• Work required: Your answer must be the lines from the top of the listing below through the line that holds "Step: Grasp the", retyped exactly, with no pictures.

• Data segment:

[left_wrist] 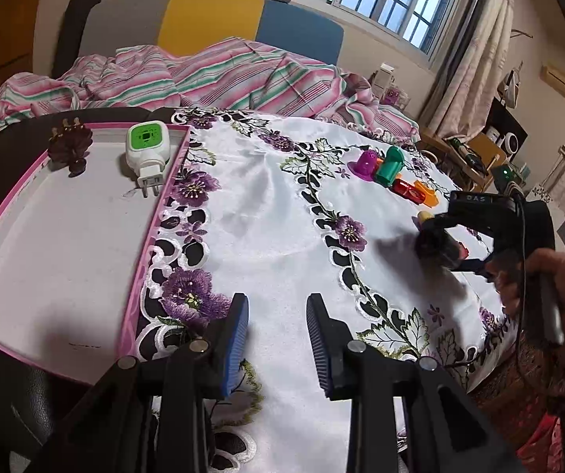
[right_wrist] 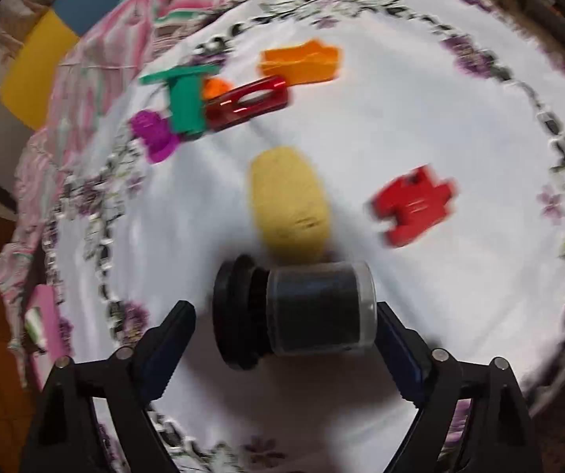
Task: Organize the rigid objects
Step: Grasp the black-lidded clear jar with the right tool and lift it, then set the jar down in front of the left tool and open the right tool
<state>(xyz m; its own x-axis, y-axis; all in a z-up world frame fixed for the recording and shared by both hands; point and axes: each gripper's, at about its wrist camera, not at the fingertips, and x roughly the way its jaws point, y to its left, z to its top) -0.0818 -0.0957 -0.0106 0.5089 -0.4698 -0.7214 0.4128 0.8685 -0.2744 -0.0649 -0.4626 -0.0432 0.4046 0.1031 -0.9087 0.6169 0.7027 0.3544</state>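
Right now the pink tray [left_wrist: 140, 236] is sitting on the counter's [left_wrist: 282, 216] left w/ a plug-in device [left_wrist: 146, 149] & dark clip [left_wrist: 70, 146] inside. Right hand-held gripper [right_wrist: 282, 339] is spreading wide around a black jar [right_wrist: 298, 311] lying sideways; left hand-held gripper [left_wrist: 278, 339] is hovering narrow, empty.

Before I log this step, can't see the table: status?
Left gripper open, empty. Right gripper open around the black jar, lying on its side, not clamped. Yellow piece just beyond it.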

• Output below:
[left_wrist] 
[right_wrist] 
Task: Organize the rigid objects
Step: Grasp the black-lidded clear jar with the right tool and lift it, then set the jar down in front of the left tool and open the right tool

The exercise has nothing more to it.